[About this task]
Word for word, return the lines from the start of the entries below through the line that has "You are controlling".

Items listed in a dataset:
<<<<
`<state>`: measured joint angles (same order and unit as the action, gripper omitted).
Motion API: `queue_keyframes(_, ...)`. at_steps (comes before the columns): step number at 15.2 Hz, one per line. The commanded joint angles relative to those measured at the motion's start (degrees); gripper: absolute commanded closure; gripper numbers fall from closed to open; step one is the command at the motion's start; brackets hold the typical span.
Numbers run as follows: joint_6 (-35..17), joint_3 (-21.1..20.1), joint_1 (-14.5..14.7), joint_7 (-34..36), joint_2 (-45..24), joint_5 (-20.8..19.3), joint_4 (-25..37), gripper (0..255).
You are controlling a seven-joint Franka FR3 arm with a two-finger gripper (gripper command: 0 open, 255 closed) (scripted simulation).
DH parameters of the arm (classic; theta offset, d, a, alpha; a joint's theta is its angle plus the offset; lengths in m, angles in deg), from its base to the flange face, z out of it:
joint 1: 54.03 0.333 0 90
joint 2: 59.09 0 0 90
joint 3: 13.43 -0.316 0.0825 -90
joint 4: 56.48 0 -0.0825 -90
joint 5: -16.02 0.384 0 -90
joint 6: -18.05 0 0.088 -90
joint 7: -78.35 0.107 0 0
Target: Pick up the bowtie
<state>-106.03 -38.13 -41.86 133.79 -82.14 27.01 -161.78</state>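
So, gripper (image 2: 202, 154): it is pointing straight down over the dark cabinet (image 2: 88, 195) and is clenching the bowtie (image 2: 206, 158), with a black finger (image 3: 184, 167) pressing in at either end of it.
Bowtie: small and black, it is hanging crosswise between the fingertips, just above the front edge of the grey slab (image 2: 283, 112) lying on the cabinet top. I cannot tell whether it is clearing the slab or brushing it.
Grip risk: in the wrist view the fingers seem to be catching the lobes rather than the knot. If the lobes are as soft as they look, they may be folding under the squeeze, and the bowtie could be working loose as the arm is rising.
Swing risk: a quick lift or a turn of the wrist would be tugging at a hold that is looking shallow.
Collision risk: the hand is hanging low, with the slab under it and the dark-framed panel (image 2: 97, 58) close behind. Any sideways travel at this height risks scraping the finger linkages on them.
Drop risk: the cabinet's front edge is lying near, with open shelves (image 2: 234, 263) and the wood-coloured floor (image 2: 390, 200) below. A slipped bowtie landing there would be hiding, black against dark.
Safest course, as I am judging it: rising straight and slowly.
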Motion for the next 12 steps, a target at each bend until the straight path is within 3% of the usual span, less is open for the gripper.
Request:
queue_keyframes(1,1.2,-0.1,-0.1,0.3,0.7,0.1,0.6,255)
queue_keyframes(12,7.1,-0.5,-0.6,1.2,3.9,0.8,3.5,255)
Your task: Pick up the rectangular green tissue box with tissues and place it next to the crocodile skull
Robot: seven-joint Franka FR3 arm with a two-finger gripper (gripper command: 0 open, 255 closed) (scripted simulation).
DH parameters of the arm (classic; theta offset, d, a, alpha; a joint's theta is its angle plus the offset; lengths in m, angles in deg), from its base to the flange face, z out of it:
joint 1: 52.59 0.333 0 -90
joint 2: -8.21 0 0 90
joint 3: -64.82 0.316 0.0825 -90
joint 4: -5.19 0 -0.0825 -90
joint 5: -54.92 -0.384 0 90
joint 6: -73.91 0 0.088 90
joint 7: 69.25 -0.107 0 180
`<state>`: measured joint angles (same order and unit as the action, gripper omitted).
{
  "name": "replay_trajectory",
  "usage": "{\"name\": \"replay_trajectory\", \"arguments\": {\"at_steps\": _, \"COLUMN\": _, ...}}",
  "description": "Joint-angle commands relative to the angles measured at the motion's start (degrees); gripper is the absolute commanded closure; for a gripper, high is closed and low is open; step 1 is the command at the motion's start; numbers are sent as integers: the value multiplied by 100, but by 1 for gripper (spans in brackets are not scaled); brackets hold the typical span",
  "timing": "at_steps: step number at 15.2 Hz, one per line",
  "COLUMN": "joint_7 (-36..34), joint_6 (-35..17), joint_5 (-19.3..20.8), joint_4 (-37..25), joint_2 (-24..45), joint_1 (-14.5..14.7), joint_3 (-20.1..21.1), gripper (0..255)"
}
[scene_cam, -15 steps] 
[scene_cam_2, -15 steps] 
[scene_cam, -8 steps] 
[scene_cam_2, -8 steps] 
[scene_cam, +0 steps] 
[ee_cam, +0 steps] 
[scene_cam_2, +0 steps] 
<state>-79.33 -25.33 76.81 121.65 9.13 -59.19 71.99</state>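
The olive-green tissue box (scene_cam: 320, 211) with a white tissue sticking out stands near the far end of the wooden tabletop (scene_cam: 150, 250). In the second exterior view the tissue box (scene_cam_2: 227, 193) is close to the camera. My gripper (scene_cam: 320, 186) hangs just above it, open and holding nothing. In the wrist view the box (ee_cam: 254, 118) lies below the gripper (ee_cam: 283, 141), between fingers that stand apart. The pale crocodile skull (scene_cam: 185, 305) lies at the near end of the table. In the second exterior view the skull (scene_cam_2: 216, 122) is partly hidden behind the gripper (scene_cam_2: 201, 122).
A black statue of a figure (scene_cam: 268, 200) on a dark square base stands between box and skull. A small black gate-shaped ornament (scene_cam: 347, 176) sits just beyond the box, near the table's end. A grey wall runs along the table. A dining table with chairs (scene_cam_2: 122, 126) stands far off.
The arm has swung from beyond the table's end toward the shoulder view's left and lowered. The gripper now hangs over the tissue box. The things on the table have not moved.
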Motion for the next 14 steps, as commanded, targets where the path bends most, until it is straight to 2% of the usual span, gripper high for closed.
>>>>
[Written answer]
`<state>`: measured joint angles (same order and unit as the action, gripper omitted).
Motion API: `queue_keyframes(_, ...)`. at_steps (comes before the columns): step number at 15.2 Hz, one per line. The commanded joint angles relative to those measured at the motion's start (degrees); gripper: absolute commanded closure; gripper numbers fall from closed to open; step one is the command at the motion's start; brackets hold the typical span.
Numbers run as follows: joint_6 (-35..17), joint_3 (-21.1..20.1), joint_1 (-14.5..14.7), joint_7 (-34..36), joint_2 (-45..24), joint_5 (-20.8..19.3), joint_4 (-25..37), gripper (0..255).
You are controlling a seven-joint Franka FR3 arm with a two-finger gripper (gripper command: 0 open, 255 closed) (scripted simulation).

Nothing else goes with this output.